STM 3D“The central theme is how we all deal with the impact that our mothering has on us and how mothers deal with pregnancy, birth, bonding and attachment, when there may have been an absence of any such positive experiences from their own early years. Yet there are so many different stories here within that narrative that will touch readers’ lives. Themes such as domestic violence, teenage rebellion, disability, and illness are set out in uplifting tales of triumph over adversity, and raw tragedies of pain, abandonment and loss.  This gives incredible insight into the human condition without the detachment that can come from academic theory. Yet the book also avoids the risks of simplistic self help mantras and rather educates us through the real experiences of others, their pain and their recoveries.”
Malcolm Sinclair Managing Director, Mental Health Bristol

From a very early age, I understood that being a mother was complex. I lived in a house with my mother and her mother; a house that was filled with turmoil, emotional silence, unspoken truths and pain.  This triangle of three women housed guilt, shame and hurt and while I could not articulate it, I knew it was there.

As I unravelled my experiences of living in the triangle having been placed for adoption, alone for 5 weeks and then returned to my mother and grandmother, later living just with my mother and being thrown out of the flat we shared at the age of thirteen and then my own experiences of mothering, I felt compelled to explore this messy area. It is an area filled with taboo and societal pressure with prescriptive meaningless messages about what a mother is and what a mother isn’t.

Because of my own experiences personally and then my professional career in social work and education, I have never seen the process of mothering as the straight forward happy ever after experience that the magazines want to portray. To me, it’s a grey area, full of conflict and emotion and turbulence and an opportunity for on-going personal, emotional and spiritual growth. My own entrance into motherhood was propelled by a need to be the mother I had wanted for myself.

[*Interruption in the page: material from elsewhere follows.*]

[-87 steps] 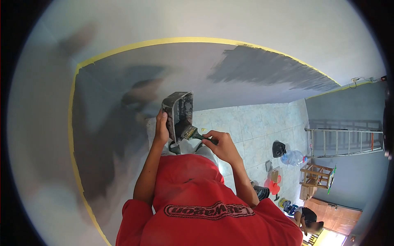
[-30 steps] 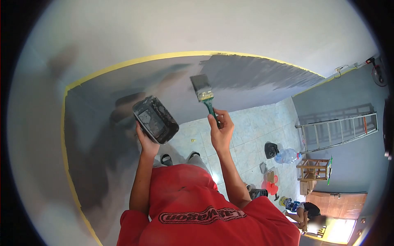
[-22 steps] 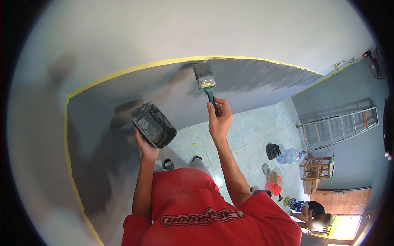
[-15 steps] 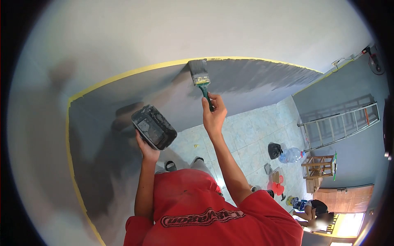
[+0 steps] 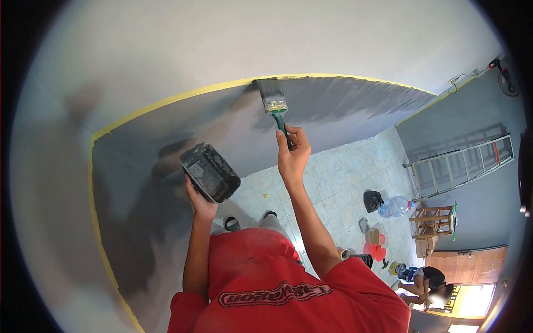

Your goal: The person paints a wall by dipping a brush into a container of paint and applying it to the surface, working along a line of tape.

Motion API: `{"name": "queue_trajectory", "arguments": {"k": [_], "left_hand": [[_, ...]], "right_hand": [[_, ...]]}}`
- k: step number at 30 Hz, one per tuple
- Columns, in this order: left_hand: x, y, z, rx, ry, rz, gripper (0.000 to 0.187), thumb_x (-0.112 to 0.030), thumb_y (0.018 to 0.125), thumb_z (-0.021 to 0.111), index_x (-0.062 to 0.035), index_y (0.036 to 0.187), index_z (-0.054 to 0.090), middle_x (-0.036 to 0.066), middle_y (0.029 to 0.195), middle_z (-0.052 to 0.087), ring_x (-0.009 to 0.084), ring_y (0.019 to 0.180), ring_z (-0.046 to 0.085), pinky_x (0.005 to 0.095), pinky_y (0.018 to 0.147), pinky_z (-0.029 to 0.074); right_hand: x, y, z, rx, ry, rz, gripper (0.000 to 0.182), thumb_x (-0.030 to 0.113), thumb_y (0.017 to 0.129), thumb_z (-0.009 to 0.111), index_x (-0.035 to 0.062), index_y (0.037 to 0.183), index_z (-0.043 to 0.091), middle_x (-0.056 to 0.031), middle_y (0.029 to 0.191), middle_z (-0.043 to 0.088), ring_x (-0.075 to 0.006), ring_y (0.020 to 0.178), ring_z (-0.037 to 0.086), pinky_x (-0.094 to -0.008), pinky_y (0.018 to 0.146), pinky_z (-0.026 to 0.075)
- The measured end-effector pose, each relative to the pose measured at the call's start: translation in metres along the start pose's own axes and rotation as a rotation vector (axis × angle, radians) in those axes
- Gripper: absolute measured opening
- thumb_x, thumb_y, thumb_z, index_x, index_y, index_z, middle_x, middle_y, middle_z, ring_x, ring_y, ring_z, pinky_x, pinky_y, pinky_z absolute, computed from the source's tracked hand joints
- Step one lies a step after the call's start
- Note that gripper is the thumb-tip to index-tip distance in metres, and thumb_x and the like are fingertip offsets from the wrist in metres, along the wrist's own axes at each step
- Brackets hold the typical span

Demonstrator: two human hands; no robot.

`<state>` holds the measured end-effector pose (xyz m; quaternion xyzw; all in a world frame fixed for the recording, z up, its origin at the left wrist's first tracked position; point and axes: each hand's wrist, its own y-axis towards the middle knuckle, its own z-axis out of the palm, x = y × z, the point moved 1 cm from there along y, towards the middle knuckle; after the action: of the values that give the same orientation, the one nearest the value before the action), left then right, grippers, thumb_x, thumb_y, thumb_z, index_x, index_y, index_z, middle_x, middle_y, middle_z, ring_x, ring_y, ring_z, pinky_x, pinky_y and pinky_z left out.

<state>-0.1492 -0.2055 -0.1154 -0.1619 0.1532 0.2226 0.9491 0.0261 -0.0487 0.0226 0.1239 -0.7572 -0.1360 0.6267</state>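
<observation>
My right hand (image 5: pixel 294 152) grips the green handle of a wide paintbrush (image 5: pixel 273 99). Its dark bristles press on the wall just under a strip of yellow masking tape (image 5: pixel 202 90). Below the tape the wall (image 5: pixel 333 102) carries streaky dark grey paint, while the part above is pale. In my left hand (image 5: pixel 201 202) is a black plastic paint tray (image 5: pixel 211 173), tilted so its inside shows, with grey paint smeared on the bottom and walls. The fingers of that hand are partly hidden under the tray.
A metal ladder (image 5: pixel 461 166) leans along the right-hand wall. Near it stand a wooden stool (image 5: pixel 433 221), a clear water bottle (image 5: pixel 395 207) and a black bag (image 5: pixel 373 201). Red items (image 5: pixel 376 247) lie on the tiled floor (image 5: pixel 333 188). Another person (image 5: pixel 427 283) crouches by the doorway.
The paintbrush and my right hand have shifted very slightly to the right, with the bristles still at the tape's edge. The tray has hardly moved.
</observation>
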Motion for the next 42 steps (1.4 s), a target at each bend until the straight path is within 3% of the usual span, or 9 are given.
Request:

I had to come to terms with something important, something that I had felt angry about for many years, before I could write this book. Whatever happens between the child and the mother, the beginning of life comes from out of the womb.  In other words, the relationship that we have with the mother is one that can never be escaped whether that is full of abandonment, turmoil and/or love. Having spent years trying desperately to make sense of the relationship from the perspective of me as the child, I have only recently come to find a peace with it and a place that allows it to make sense. I’m relieved that my explorations for me as the mother of two children has been far simpler.

Steering The Mothership: The Complexities of Mothering gives us all an opportunity to explore mothering in a different way, through compassionate eyes giving a voice to the unspoken reality of a relationship that is far from straight forward. I hope in the pages of this book you find some of your own answers and some peace for yourself that enable you to make sense of your own narrative of your life.